As an author, you will:

Pick a stable dataset id (critical).
Create an annotation GitHub repo (recommended: use the template).
Configure annotations/config.json to bind the repo to your dataset and annotatable columns.
Install the Cellucid GitHub App so the repo appears in the UI.
Connect from Cellucid, Pull, enable fields, and run the round.
Optionally moderate duplicates (merges).
Export a consensus_<datasetId>.json snapshot for downstream tooling.

How To Read This Guide (Two Tracks)#

Quick Setup (Most Labs)

Follow these sections in order:

Section 0 (checklists): avoid the common “we started too early” problems.
Section 2 (dataset id): confirm your dataset id is stable.
Section 3–6 (repo + app): create repo, configure config.json, install GitHub App.
Section 7–9 (Cellucid UI): connect, enable fields, tune consensus settings.
Section 12 (export): download consensus_<datasetId>.json.
Section 13 (troubleshooting): when something breaks.

Scaling / Governance (Large Groups)

Read everything, but pay special attention to:

Section 0.3 (people/process): who merges PRs, who merges duplicates, and how decisions are communicated.
Section 5 (GitHub settings): fork/PR flow, CI validation, and branch strategy.
Section 9 (consensus parameters): how thresholds behave under disagreement.
Section 10 (merges): when to merge vs when to leave disputed.
Section 13 (rate limits, storage, and “it works for me” failures).

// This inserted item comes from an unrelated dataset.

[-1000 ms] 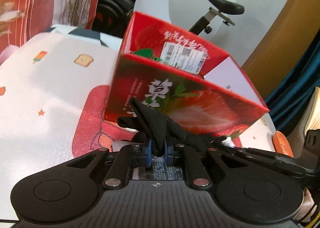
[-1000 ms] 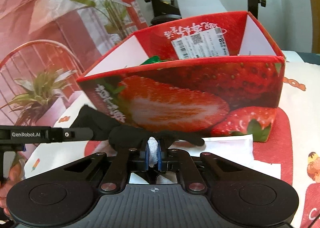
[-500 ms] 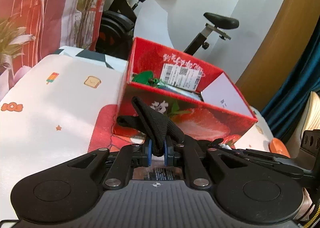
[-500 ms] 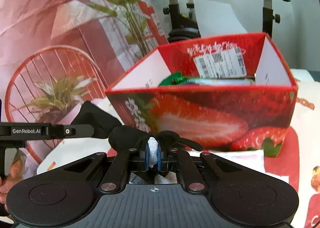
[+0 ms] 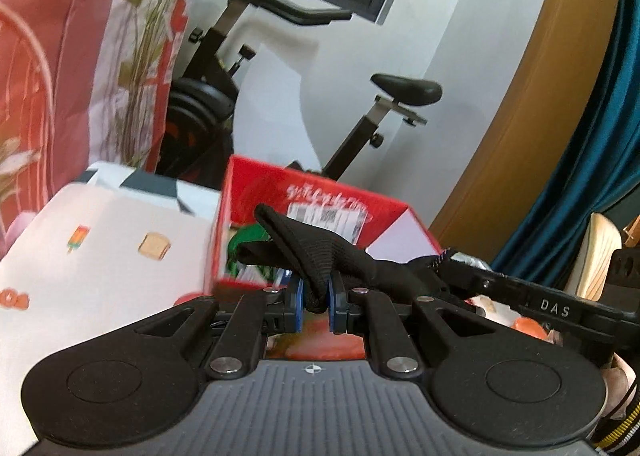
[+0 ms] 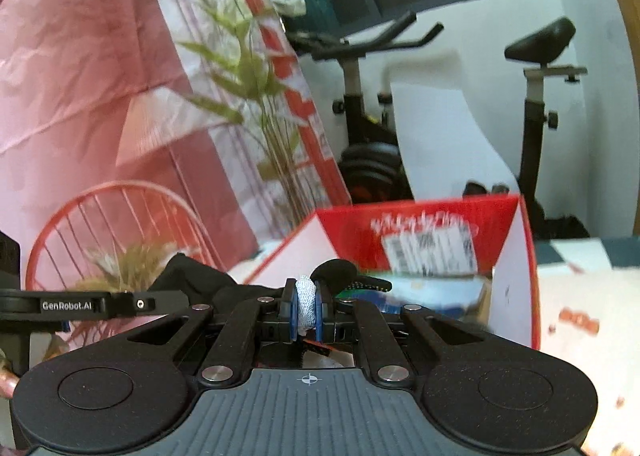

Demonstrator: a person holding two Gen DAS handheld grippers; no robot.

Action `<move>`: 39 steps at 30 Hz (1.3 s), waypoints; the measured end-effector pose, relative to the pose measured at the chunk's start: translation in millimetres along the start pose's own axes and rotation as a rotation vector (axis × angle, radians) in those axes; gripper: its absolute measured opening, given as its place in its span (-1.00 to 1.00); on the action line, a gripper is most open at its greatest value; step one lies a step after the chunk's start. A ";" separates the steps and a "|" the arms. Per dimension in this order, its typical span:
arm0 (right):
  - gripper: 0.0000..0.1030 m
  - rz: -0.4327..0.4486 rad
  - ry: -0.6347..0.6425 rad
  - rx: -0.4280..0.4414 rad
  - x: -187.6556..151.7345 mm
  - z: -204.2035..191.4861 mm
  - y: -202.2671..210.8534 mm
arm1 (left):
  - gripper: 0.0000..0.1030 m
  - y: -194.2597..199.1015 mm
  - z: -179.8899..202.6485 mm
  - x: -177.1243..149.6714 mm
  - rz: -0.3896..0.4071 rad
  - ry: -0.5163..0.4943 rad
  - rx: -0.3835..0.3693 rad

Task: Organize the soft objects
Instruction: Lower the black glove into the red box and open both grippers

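I've got both grippers up in front of the red strawberry box [image 5: 320, 200], and each one has a bite of the same black fabric piece [image 5: 320, 256]. On my left gripper [image 5: 316, 306] the blue pads are clamped on a thick fold of that knit, which rises to a point above the jaws and trails off to the right toward the other tool, whose black bar marked DAS crosses the right side of this view. My right gripper [image 6: 307, 312] is pinched tight on a small white mesh bit [image 6: 306, 302] between its blue pads, with black fabric [image 6: 200, 284] bunched just behind and to the left; I can't tell if the white part belongs to the same item. The box [image 6: 420, 224] sits open-topped on the printed tablecloth [image 5: 100, 224], its far inner wall showing a white barcode label [image 6: 432, 252], and there's something green [image 5: 246, 240] lying inside near the left wall. From the left view the fabric hangs over the box's near edge; whether it touches, I can't tell, the frame is blurred. Behind the table stands an exercise bike [image 6: 536, 56] against the white wall.
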State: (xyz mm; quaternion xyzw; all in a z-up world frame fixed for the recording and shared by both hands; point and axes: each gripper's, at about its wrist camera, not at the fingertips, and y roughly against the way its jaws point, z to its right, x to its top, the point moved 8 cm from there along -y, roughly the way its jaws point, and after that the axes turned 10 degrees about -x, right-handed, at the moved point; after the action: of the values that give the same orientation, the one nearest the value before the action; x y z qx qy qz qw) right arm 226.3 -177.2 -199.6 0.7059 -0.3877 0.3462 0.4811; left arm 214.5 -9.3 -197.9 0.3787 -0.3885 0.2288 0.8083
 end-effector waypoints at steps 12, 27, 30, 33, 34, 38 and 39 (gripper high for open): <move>-0.85 -0.046 0.043 -0.090 37.4 26.9 -49.8 | -0.76 -63.2 -2.8 40.8 -0.065 0.096 -0.079; -0.85 -0.333 0.023 -0.166 -25.8 50.1 -122.5 | -0.75 -147.0 -27.0 -0.5 -0.406 0.017 -0.011; -0.85 -0.343 0.008 -0.171 -30.4 53.2 -126.7 | -0.75 -149.1 -27.3 -7.2 -0.422 -0.005 0.007; -0.85 -0.354 -0.008 -0.184 -33.4 57.2 -129.9 | -0.73 -151.1 -30.6 -6.5 -0.432 -0.013 0.016; -0.85 -0.360 -0.009 -0.189 -35.2 58.6 -130.4 | -0.70 -151.2 -32.5 -6.4 -0.437 -0.022 0.026; -0.85 -0.383 -0.004 -0.219 -41.0 65.7 -131.0 | -0.58 -152.3 -32.8 2.0 -0.417 -0.070 0.064; -0.85 -0.388 -0.005 -0.226 -41.7 68.1 -131.3 | -0.54 -151.4 -32.7 4.8 -0.408 -0.076 0.069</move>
State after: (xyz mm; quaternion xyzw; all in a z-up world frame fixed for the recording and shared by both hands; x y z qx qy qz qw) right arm 330.5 -201.8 -309.7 0.7097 -0.2820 0.1998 0.6138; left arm 332.7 -75.2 -273.2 0.4855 -0.3256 0.0592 0.8092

Screenshot Placeholders (How to Replace Them)#

This guide includes screenshot placeholders to help you build a visual, step-by-step walkthrough.

Placeholder file: cellucid-python/docs/_static/screenshots/placeholder-screenshot.svg
Recommended screenshot folder: cellucid-python/docs/_static/screenshots/community_annotation/

Each placeholder is preceded by an HTML comment that tells you:

what to capture,
what to crop/highlight,
what to redact,
what to write as the caption and alt text.

0) Before You Start (Author Checklist)#

This section is intentionally “overkill”: most community-annotation failures come from skipping one of these.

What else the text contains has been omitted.